In a most paradoxical way, because I have worked these past 30 years of the second half of my life free of blame or anger born of hatred for Mother because of what she did to me, I have been able to find myself within everything that ever happened to me in my childhood.
I came to the moments of this writing with full knowledge of myself as I existed without emotion at my core and without question in my mind as I endured every single thing Mother ever did to me. I know that all I ever did was stand perfectly clear and calm in my mind concerning what I knew of my own experience. Nothing psychotic Mildred ever said or did to me changed what I knew.
As I write these words I can finally give a word to what I have always had — of what nobody ever took away from me. That word is — REASON.
In my state of perfect reason that came from there being no reason at all for what happened to me, I never reasoned about anything. Nothing was ever given to me to reason about. There had never been a reason for what happened to me that had anything to do with me. I never thought about this except in the single sentence that came into my mind as I described it at the beginning of this book. At that point of my life I simply needed to consciously have those words that told me it was not HUMANLY possible to be as bad as Mildred said I was.
Therefore, I was both human and not bad. I made no argument in my mind to either of those facts.
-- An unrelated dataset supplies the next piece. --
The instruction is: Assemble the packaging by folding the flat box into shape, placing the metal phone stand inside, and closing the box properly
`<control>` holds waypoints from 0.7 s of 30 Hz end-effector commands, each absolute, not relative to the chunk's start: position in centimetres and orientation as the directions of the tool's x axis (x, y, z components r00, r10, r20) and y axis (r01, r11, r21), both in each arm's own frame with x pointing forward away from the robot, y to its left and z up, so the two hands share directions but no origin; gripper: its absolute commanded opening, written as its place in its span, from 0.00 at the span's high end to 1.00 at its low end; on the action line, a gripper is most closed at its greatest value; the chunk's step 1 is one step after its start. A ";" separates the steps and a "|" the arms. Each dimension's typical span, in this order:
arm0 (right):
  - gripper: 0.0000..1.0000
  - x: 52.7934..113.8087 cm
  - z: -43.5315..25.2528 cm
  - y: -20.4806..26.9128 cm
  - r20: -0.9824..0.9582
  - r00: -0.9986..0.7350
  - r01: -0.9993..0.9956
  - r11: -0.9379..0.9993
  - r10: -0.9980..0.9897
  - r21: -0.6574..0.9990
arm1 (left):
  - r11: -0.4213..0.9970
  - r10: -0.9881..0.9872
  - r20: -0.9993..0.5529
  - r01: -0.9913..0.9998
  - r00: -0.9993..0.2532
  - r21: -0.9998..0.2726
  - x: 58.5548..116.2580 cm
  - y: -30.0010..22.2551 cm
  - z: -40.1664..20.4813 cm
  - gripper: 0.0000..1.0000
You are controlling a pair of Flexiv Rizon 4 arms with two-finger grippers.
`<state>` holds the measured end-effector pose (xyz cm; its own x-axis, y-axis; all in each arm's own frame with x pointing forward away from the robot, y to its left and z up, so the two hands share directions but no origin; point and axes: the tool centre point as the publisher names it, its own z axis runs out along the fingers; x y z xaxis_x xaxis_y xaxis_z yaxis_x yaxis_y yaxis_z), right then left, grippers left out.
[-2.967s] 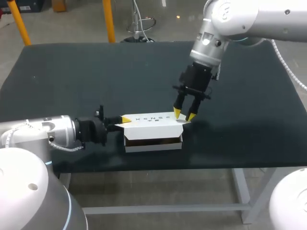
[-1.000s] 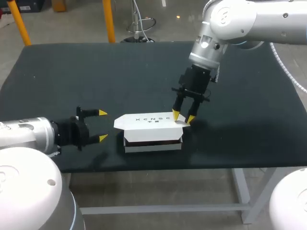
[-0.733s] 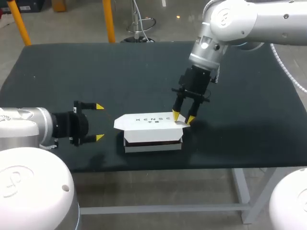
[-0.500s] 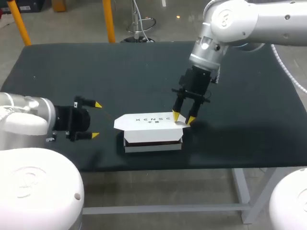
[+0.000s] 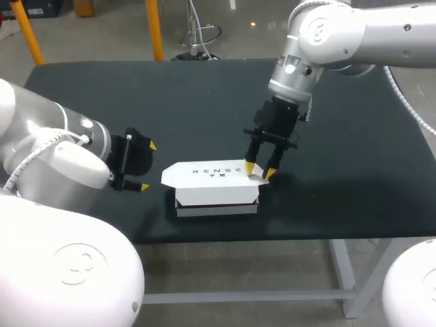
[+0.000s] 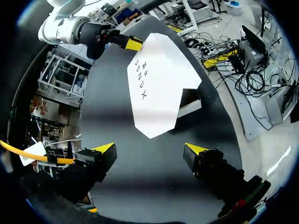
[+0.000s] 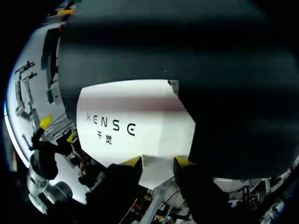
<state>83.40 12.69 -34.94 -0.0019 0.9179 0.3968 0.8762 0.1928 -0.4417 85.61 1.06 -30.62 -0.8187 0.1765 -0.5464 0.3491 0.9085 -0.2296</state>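
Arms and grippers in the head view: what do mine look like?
The left arm and right arm are glossy white with rounded, bulbous joints. The left gripper and right gripper are black, each with two slim fingers ending in bright yellow tips. A white cable loops beside the left arm; a ribbed white hose runs along the right.

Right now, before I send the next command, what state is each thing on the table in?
box: formed, not tucked shut, dark gap along the front.
lid: laid over the top, not tucked in.
left gripper: open, clear of the box, holding nothing.
right gripper: open, tips down at the end flap.
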 end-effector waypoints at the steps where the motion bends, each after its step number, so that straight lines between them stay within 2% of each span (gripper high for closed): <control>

Even at times as a human child I had actually done something wrong, what Mildred did to me in consequence on those occasions was so far past ‘reasonable’ as to defy anyone’s efforts to reason about her (Nobody ever tried.). Her attacks on me were always without reason as ordinary minds comprehend reason. There was no possibility of finding reason to reason about where none existed — and I wasn’t motivated to spend any time trying to do the impossible.
Before I turned 29 mine was never any kind of esoteric choice not to think about my abuse history. My history had, prior to this age, simply existed as I existed. While I had spent 18 years thus existing in near perfect traumatic turmoil, that turmoil was always Mildred’s and never mine. That’s just the way reality was. I knew this innately when I was born and I consistently kept this knowledge in my mind.
Most importantly I never lost access to the truth of my own mind. The overwhelming vastness of the lie I was unequivocally born into allowed me to both keep reason at the same time no trace of this huge lie could erase my pathway to my own mind.
Over my past 30 years of so-called ‘recovery work’ I have at times considered myself to have ‘lost myself’ as I found much contemporary recovery lingo suggested to me. I never lost myself so I have never needed to find myself. If indeed I had lost myself – as Mildred did when she began to split in two long before she wrote her stories – by definition I would have lost the way back to myself.
What I needed to do was to go through a forensic discovery process that has enabled me to separate the words of Mother’s story from the words of my own story. As I do this, even at this moment, I choose one word, then, and only one word to place at the exact spot where my story and my mother’s meet.
I make visible in my story the single-most important and therefore meaningful invisible word of Mildred’s story. That word, born of silence, is hope. In the darkest darkness of Mildred’s lower hell world she kept me in I did what I was supposed to do: I kept hope alive and I have never lost it.